Look below for the line with "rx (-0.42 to" and the line with "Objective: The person"; repeat exactly those two lines and all lines between them, but no pictures.

• **Data segment**:
++++++++++++++++++++

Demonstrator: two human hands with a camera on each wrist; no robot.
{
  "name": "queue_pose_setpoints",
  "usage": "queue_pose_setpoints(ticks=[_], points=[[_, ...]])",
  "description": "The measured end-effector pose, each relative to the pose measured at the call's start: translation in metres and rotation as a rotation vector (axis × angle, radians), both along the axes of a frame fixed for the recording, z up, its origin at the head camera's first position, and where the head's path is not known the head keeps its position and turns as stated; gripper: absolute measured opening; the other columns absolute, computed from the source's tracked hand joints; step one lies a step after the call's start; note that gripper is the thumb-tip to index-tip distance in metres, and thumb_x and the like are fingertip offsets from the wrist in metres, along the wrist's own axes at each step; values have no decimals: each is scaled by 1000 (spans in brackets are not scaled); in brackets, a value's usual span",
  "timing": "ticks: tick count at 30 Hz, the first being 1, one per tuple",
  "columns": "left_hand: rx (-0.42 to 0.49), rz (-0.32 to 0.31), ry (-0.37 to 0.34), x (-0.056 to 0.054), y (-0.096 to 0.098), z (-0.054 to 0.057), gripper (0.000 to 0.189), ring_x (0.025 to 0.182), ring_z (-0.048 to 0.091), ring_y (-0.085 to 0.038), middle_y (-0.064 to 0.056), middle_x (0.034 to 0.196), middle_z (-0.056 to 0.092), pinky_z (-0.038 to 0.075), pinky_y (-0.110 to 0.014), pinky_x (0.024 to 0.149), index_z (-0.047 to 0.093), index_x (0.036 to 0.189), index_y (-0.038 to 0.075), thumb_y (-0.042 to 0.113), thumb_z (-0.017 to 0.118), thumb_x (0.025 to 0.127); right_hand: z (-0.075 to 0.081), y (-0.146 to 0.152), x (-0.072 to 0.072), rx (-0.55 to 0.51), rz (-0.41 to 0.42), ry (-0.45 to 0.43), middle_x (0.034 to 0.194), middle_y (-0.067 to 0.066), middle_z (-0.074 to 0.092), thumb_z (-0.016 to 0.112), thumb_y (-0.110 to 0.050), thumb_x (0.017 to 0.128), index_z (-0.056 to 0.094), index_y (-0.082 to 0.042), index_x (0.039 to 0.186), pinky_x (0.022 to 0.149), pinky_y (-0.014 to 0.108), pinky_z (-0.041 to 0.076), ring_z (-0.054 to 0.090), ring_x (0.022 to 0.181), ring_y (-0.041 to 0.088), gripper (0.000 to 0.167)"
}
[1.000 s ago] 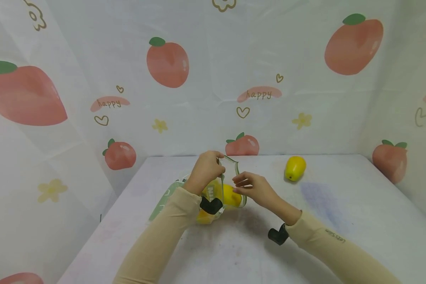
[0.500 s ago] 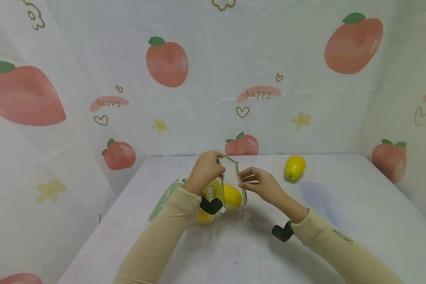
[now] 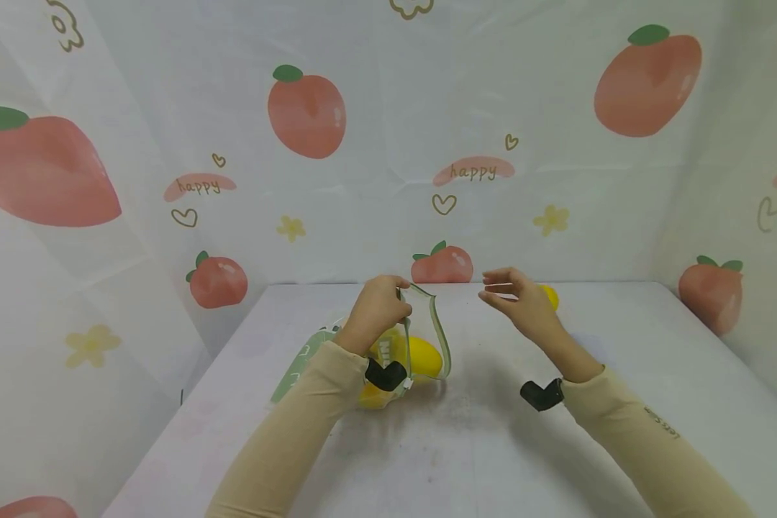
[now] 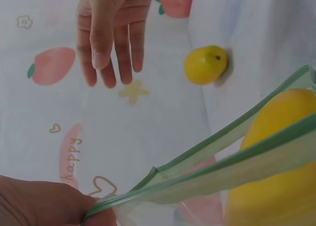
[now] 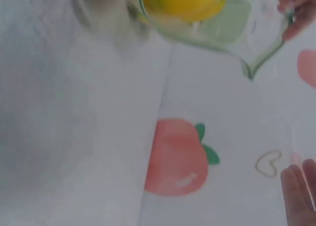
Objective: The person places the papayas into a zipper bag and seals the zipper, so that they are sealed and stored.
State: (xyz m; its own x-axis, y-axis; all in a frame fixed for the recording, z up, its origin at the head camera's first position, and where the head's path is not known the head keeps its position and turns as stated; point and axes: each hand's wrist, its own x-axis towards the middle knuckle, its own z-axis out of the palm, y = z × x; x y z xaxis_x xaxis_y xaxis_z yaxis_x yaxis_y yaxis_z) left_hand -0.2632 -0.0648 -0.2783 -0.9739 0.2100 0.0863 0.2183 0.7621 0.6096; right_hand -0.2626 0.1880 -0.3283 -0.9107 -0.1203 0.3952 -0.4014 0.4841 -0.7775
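My left hand (image 3: 380,309) pinches the upper edge of a clear zip bag (image 3: 442,334) with a green rim, its mouth spread toward the right. Inside the bag lies a yellow mango-like fruit (image 3: 424,356), with more yellow showing lower down behind the wrist. In the left wrist view the green rim (image 4: 237,159) runs from the fingertips past the big yellow fruit (image 4: 276,122). My right hand (image 3: 521,302) hovers apart from the bag, fingers extended and holding nothing. Partly hidden behind it, a second yellow fruit (image 3: 549,295) rests on the table, seen whole in the left wrist view (image 4: 206,64).
The white table (image 3: 440,446) meets a white backdrop cloth (image 3: 375,201) printed with peaches at its far edge. A green printed part of the bag (image 3: 301,363) lies to the left, under the left forearm.
My right hand has left the bag's rim and moved right and away from me, now overlapping the loose yellow fruit. The left hand keeps its hold, and the bag's mouth stays open.
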Motion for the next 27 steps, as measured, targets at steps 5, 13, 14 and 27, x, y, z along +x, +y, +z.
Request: queue_pose_setpoints(ticks=[5,13,14,27], points=[[10,-7,0,0,0,0,47,62,68,-14,-6,76,65,43,-21,54,60,130,3,1,64,83,5,21,-7,2,-81,21,138,20,51,65,-29,93,44,-5,140,98,51,46,53,124,39,57],[16,-15,-1,1,1,-1,47,60,67,-14,-6,71,63,42,-21,53,59,131,3,0,64,84,-7,44,-23,-63,-194,-84,155,22,29,62,-37,93,25,-7,152,105,58,36,36,136,45,76],[16,-16,-1,2,1,-1,48,59,66,-13,-6,71,62,43,-22,53,59,131,3,0,64,83,-10,46,-25,-69,-203,-94,156,22,26,62,-38,93,23,-7,153,106,58,35,34,138,45,78],[15,-15,-4,4,2,0,48,59,66,-13,-6,67,61,42,-22,53,59,131,2,-1,64,83,-41,63,-42,-22,-353,-202,151,35,20,60,-28,95,15,3,152,112,60,24,24,138,52,79]])
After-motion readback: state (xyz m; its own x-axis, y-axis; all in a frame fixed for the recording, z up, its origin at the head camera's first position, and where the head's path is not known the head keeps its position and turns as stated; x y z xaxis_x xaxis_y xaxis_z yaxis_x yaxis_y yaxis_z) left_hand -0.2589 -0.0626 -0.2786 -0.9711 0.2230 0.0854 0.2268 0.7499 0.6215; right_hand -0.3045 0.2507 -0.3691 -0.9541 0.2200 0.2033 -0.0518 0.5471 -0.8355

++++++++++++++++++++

• **Solution for this problem**:
  "columns": "left_hand: rx (-0.42 to 0.49), rz (-0.32 to 0.31), ry (-0.37 to 0.34), x (-0.056 to 0.054), y (-0.096 to 0.098), z (-0.054 to 0.057), gripper (0.000 to 0.189), ring_x (0.025 to 0.182), ring_z (-0.048 to 0.091), ring_y (-0.085 to 0.038), middle_y (-0.064 to 0.056), middle_x (0.034 to 0.196), middle_z (-0.056 to 0.092), pinky_z (-0.038 to 0.075), pinky_y (-0.110 to 0.014), pinky_x (0.024 to 0.149), index_z (-0.047 to 0.093), index_x (0.036 to 0.189), index_y (-0.038 to 0.075), thumb_y (-0.042 to 0.113), thumb_z (-0.017 to 0.118), thumb_x (0.025 to 0.127); right_hand: z (-0.075 to 0.081), y (-0.146 to 0.152), x (-0.072 to 0.072), rx (-0.55 to 0.51), rz (-0.41 to 0.42), ry (-0.45 to 0.43), middle_x (0.034 to 0.194), middle_y (-0.067 to 0.066), middle_z (-0.074 to 0.092), thumb_z (-0.016 to 0.112), thumb_y (-0.110 to 0.050), thumb_x (0.017 to 0.128), index_z (-0.056 to 0.094), index_y (-0.082 to 0.042), index_x (0.039 to 0.186), pinky_x (0.022 to 0.149), pinky_y (-0.014 to 0.108), pinky_z (-0.041 to 0.076), ring_z (-0.054 to 0.090), ring_x (0.022 to 0.181), ring_y (-0.041 to 0.088), gripper (0.000 to 0.167)"
}
[1.000 s ago] 
[0.500 s ago] 
[now] 
[now] 
[now] 
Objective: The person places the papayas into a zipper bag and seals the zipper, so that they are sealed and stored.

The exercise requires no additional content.